Начнём с того, что, как мне кажется, прав был Ницше, говоря о том, что не следует смешивать эволюцию примитивных или интуитивных представлений о «хорошем» и «плохом» и историю таких гипотетических и вездесущих призраков, как «Добро» и «Зло», и между первыми и вторыми нет практически ничего общего. Как и наши самые древние предки, большинство людей сегодня используют слова «хорошо» и «плохо» в тех же значениях, которые они имеют для всех остальных животных: «хорошо» означает «хорошо для меня», а «плохо» – «плохо для меня». Так, собака каким-то образом «знает», что дурно пахнущая пища должна считаться «плохой для неё», а образованный человек помимо этого знает, что и кое-какая приятно пахнущая пища тоже будет «плохой для него». Все животные, включая человека, уже при рождении «знают» и продолжают «знать» (если, конечно, их не воспитают по-другому или не зомбируют – как нередко происходит в мире людей), что объятия, поглаживания, прикосновения, а также оральные и/или генитальные ласки, несомненно, воздействуют на организм так, что это «хорошо для меня».
Исходя из этой дометафизической, феноменологической или операциональной логики, я могу с лёгкостью назвать множество явлений или «вещей» в пространстве-времени, которые считаю «хорошими для себя» (например, вкусная еда, свобода прессы, остроумная комедия, красивая картина, занятия любовью, Бетховен, мой текстовый редактор, регулярные поступления больших сумм денег, определённые вещества и витамины, вышеозначенные объятия-поглаживания-ласки-прикосновения и так далее). Мне также не составит труда отследить многие «вещи» или явления в пространстве-времени, которые представляются «плохими для меня» (например, христианский фундаментализм, коммунизм, нацизм и все остальные попытки ограничить мою свободу, ядовитая еда, токсичные отходы, фильмы ужасов, определённые вещества и так далее и тому подобное). Я также отмечаю, что многие вещи, которые мне кажутся «плохими для меня», другим людям кажутся «хорошими» или безвредными.

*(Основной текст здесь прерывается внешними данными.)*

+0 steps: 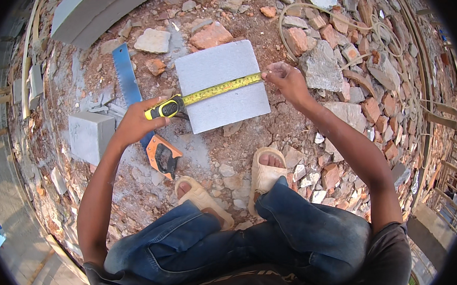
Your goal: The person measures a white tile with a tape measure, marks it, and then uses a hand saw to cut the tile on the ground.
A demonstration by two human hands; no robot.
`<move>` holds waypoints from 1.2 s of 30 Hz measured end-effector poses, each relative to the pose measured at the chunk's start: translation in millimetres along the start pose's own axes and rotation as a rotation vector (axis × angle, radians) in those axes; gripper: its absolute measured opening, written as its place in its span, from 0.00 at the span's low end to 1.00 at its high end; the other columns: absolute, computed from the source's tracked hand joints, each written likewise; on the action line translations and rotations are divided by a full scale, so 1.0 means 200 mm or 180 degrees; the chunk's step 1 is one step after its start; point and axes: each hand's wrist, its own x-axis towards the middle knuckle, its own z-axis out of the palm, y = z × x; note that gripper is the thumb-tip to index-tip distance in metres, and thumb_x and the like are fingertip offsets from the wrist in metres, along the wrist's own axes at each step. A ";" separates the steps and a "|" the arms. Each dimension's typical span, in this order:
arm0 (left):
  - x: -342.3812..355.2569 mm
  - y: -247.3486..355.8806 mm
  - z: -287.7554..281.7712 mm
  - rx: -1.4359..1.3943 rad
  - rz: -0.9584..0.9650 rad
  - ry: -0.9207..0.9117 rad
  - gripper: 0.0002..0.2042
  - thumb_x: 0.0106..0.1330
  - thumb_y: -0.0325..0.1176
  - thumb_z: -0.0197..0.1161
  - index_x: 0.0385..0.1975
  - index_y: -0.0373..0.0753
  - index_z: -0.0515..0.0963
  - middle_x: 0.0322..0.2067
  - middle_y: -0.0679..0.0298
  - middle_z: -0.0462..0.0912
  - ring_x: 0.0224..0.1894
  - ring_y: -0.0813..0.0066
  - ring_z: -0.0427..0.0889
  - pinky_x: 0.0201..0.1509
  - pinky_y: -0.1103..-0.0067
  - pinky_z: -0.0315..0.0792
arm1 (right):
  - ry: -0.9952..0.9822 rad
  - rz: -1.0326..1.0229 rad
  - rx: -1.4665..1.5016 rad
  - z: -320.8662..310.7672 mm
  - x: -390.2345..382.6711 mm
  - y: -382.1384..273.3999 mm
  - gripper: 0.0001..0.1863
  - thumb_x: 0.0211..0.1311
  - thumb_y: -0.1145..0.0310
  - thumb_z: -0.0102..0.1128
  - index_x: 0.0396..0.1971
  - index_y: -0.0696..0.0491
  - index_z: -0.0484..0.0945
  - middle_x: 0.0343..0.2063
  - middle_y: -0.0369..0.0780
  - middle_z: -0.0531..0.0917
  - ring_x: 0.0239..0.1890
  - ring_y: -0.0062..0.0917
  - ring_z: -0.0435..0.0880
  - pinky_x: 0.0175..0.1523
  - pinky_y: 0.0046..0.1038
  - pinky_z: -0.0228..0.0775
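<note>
From where I stand, the grey block (pixel 229 113) lies flat on the rubble-strewn ground (pixel 216 151), ahead of the person's sandals (pixel 265 179), with the tape measure (pixel 169 108) drawn across its upper face. The left hand (pixel 134 121) grips the case just off the block's left edge; the right hand (pixel 288 82) pinches the tape's free end at the right edge. Primary fault: if the right finger and thumb slip, the tape may recoil toward the case and strike the left hand. Secondary fault: if either end drifts toward a near or far corner, the tape will lie askew and the reading will come out long. Whether the end hook seats on the right edge cannot be told, as the fingers cover it; a poor seat would shift the reading. Caution: the handsaw (pixel 127 75) passes beneath the left hand in this view, toothed side outward, away from the block; a careless drop of that hand could meet the teeth.
</note>
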 end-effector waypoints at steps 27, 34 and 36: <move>0.01 -0.05 -0.08 -0.0205 0.0217 0.0106 0.23 0.58 0.34 0.70 0.55 0.36 0.78 0.43 0.65 0.83 0.43 0.80 0.79 0.50 0.80 0.73 | -0.0021 -0.0128 0.0032 0.08 -0.07 -0.10 0.16 0.63 0.64 0.70 0.41 0.62 0.84 0.29 0.38 0.87 0.29 0.16 0.83 0.34 0.21 0.78; 0.00 -0.14 -0.11 -0.0268 0.0170 0.0160 0.22 0.58 0.31 0.69 0.53 0.36 0.76 0.44 0.66 0.82 0.45 0.81 0.78 0.50 0.80 0.73 | 0.0069 -0.0343 -0.0040 0.08 -0.08 -0.10 0.20 0.59 0.61 0.71 0.41 0.64 0.85 0.28 0.45 0.88 0.27 0.22 0.87 0.33 0.24 0.79; 0.00 -0.19 -0.14 -0.0240 0.0187 0.0193 0.22 0.57 0.31 0.69 0.53 0.36 0.76 0.45 0.67 0.81 0.45 0.81 0.78 0.51 0.81 0.72 | 0.0106 -0.0333 -0.0076 0.09 -0.08 -0.10 0.20 0.59 0.61 0.71 0.41 0.64 0.85 0.27 0.45 0.88 0.26 0.22 0.87 0.32 0.24 0.79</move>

Основываясь на данном экзистенциально-феноменологическом принципе, я прихожу к выводу, что понятия «хорошо для меня» и «плохо для меня» следует считать относительными, и причин тому несколько. Нечто «хорошее для меня» зачастую оказывается «плохим» для кого-то ещё, либо нечто, представляющееся «хорошим для меня» может рано или поздно вызвать последствия, которые будут «плохими для меня», либо нечто, «хорошее для меня» в двадцать лет, в пятьдесят уже не будет казаться таковым, а некоторые развлечения, которые я отношу к категории «хороших для меня», могут в дальнейшем оказаться определённо «плохими для меня». Таким образом, «хорошее для меня» всегда остаётся относительной категорией, зависящей от моих знаний или их отсутствия в момент вынесения суждения, и по опыту я уже могу сказать, что временами мои суждения неверны. (Примечательно, что хотя объятия-ласки и т. д. всегда воспринимаются как «хорошие для меня», последствия выбора неправильного партнёра или неподходящего времени могут позднее оказаться однозначно «плохими для меня». Возможно, именно в этом корень большинства сексуальных предрассудков, фобий и фиксаций.)
Нередко оказывается, что некоторые животные – в определённых случаях – как бы генетически запрограммированы на распознавание явлений, «хороших для своей стаи» или даже «хороших для своего вида», что описано, например, в «Социобиологии» Э. Уилсона, «Эгоистичном гене» Докинза и подобных работах. Существует ли подспудное генетическое программирование или нет, многие люди явно выказывают способность думать о том, что представляется «хорошим для нашего вида» или даже (с недавних пор) «хорошим для биосферы в целом», и стремиться к достижению своих целей. Разумеется, подобные суждения зависят от общего благосостояния того, кто «судит», места его обитания и личной истории в пространстве-времени (что покажется хорошим для лисиц, вероятнее всего будет плохим с точки зрения кур), а также, даже применительно к тому, что «хорошо для биосферы», – от степени осведомлённости или невежества лица, выносящего суждение.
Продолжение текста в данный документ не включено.